- Born: February 19, 1898 Christchurch
- Died: August 4, 1976 (aged 78)
- Occupation: Doctor

= Francis Oswald Bennett =

Doctor, military medical administrator, writer

Francis Oswald Bennett (19 February 1898 - 4 August 1976) was a New Zealand medical doctor, military medical administrator and writer.

== Early life and education ==
Bennett was born in Christchurch, New Zealand on 19 February 1898. He attended Fairview School in Timaru and Timaru Boys High School before going on to study medicine at the University of Otago in 1917. His studies were interrupted by World War I when he enlisted as a medical student and served in England in the Medical Corps of the New Zealand Expeditionary Force.

== Career ==
Bennett graduated with an MB ChB in 1926. He worked as a house surgeon at New Plymouth Hospital before setting up in practice in Blackball and later Greymouth and Christchurch. His stints in general practice were not lucrative financially because he kept his fees low to help poor people. In 1935 he was the first non-British person to receive the Hunterian Society medal for his essay on midwifery in general practice. The essay was based on his experience in Blackball. He received an MD from the University of New Zealand in 1934 for his thesis on anaemia in pregnancy.

In 1940 he joined the honorary staff of Christchurch Hospital. In WWII he served again in the New Zealand Expeditionary Force as a medical officer with the rank Lieutenant Colonel. He was deployed as commanding officer of the 3rd Field Ambulance at Burnham Military Camp, to the Pacific, Papakura Military Camp and then on the hospital ship Maunganui in the Mediterranean. He received three awards: the War Medal 1939-1945, the New Zealand War Service Medal and an O.B.E. (Military) in 1946.

After the war Bennett completed study overseas from 1946 to 1947 and returned to Christchurch Hospital as an anaesthetist and assistant physician. On retirement from the position of senior physician at the hospital he became medical officer in homes for the aged and continued to practice as a geriatric physician. He was made an FRACP in 1950.

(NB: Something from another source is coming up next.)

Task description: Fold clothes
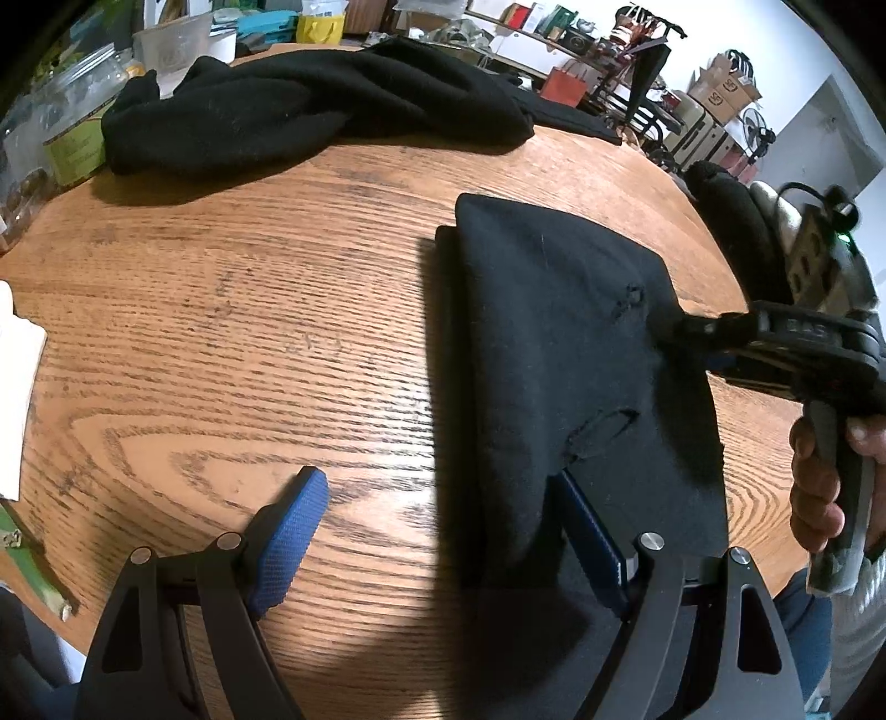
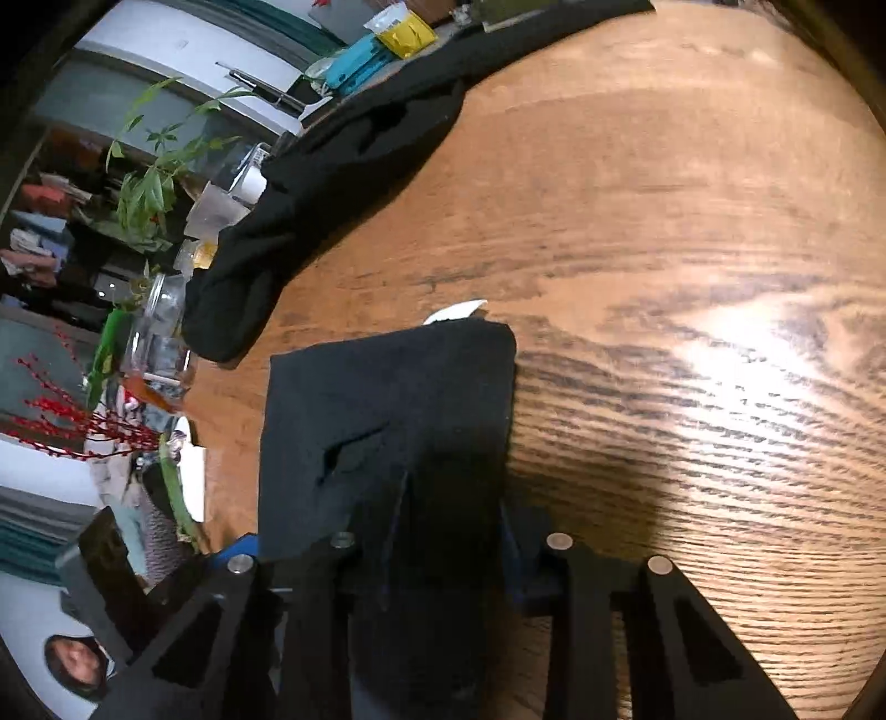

In 1937 Bennett co-authored Gentlemen of the Jury with Doris Gordon opposing indiscriminate contraception and abortion, though he later distanced himself from the publication. He wrote several more books including a history of Christchurch Hospital Hospital on the Avon, a fictionalised history of Canterbury March of the little men and a biography of his father-in-law Thomas Brash The road from Saddle Hill. The latter, along with his own autobiography A Canterbury tale were published posthumously.

Bennett died in Christchurch on 4 August 1976.

== Personal life ==
Bennett married Pearl Allan Brash in 1927 and they had five children.

== Selected publications ==

- Gentlemen of the Jury (1937) - co-authored with Doris Gordon
- Hospital on the Avon: the history of the Christchurch hospital, 1862-1962 (1962)
- Cashmere Sanatorium (now Coronation Hospital), 1906-1964 (1964)
- The tenth home (1966)
- March of the little men (1971)
- A Canterbury tale: the autobiography of Dr. Francis Bennett (1980)
- The road from Saddle Hill: being the biography of a New Zealander, Thomas Cuddie Brash (1982)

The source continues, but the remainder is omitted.